I took out my wallet and found I have only 50 cents in it. What can I get for 50 cents? There was nothing there I could get to eat for 50 cents. Hungry and depressed, I walked to the car park. As I passed this poorly lighted corridor, I saw this Indian man in the corner begging. He look at me with the saddest eyes I ever seen, pleading, please help me. I wanted to help him but I have only 50 cents. I was hungry. I told myself if I got to a roadside shop I might get a small piece of curry puff, a cake or a roti chanai. That would satisfy my hunger.

One part of me said “It is only 50 cents, give it to him.”

The other part said “Oi, you are not a rich person; you need to feed your hunger.”

I guess hunger won.

As I was driving back, my conscience pricked me.
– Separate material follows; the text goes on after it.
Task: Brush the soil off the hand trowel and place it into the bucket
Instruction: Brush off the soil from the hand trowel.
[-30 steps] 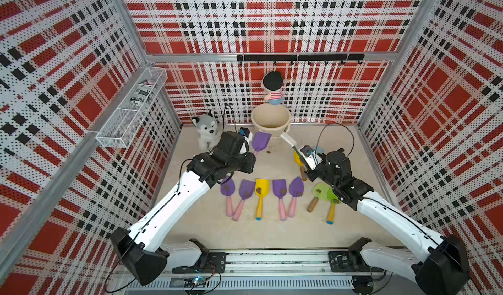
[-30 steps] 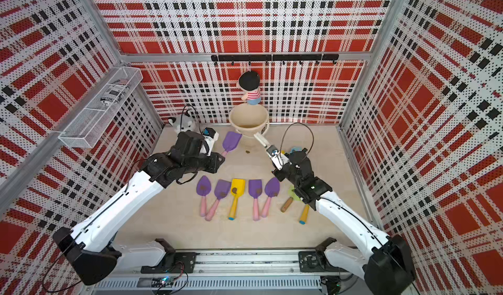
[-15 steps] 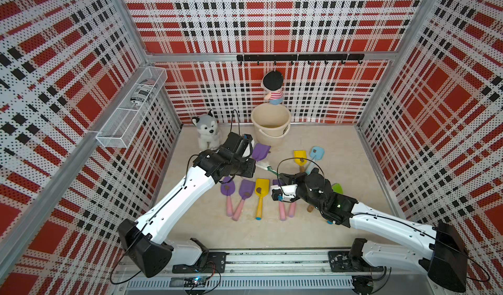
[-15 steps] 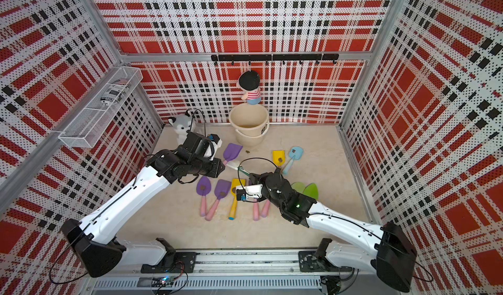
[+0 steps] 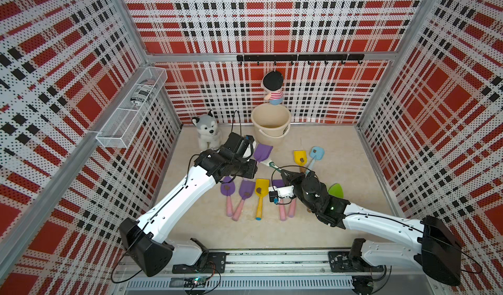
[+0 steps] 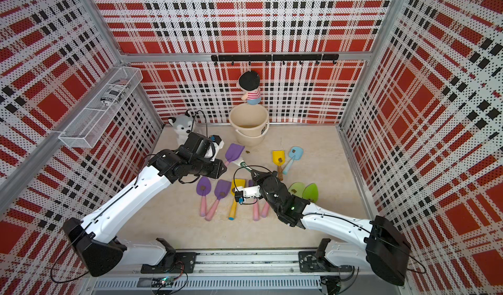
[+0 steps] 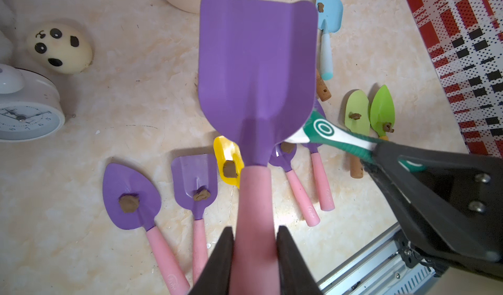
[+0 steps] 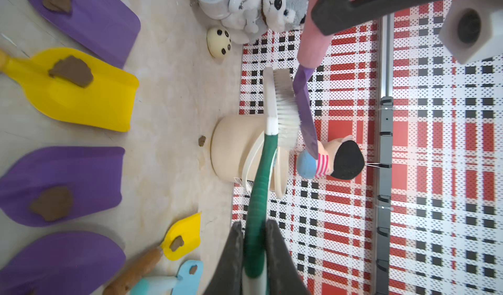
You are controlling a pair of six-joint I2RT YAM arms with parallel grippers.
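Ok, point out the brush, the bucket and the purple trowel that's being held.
brush point(image 7: 324, 128): left wrist view, on its green-and-white handle.
bucket point(image 5: 265, 138): in a top view, on its front wall.
held purple trowel point(image 7: 255, 62): left wrist view, middle of its blade.

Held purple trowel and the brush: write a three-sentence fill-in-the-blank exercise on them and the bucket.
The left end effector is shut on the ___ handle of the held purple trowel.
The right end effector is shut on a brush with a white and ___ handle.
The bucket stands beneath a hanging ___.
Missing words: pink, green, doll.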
It told me “It is only 50 cents and it meant much to that poor Indian man more than you. You will only be hungry for a while. Once you are back to the office, you could have a cup of coffee or get your boss to buy you something to eat. But this Indian man could be hungry for days. His children, if he had any will be hungry, too. Look at his pleading eyes, is it so hard to be kind?”

My heart was in turmoiled. After I reach the office, I was in no mood to eat and even at dinner time I was sad. I could have helped this man but I did not. What if this man was me?

Till today, the image of this Indian man with the saddest pleading eyes will now and then popped up. It is a reminder, a reminder to help someone in need, a reminder no sacrifice is to small, and a reminder not to judge and a reminder to be thankful always.

Was he an angel testing me and if he is, I have failed miserably!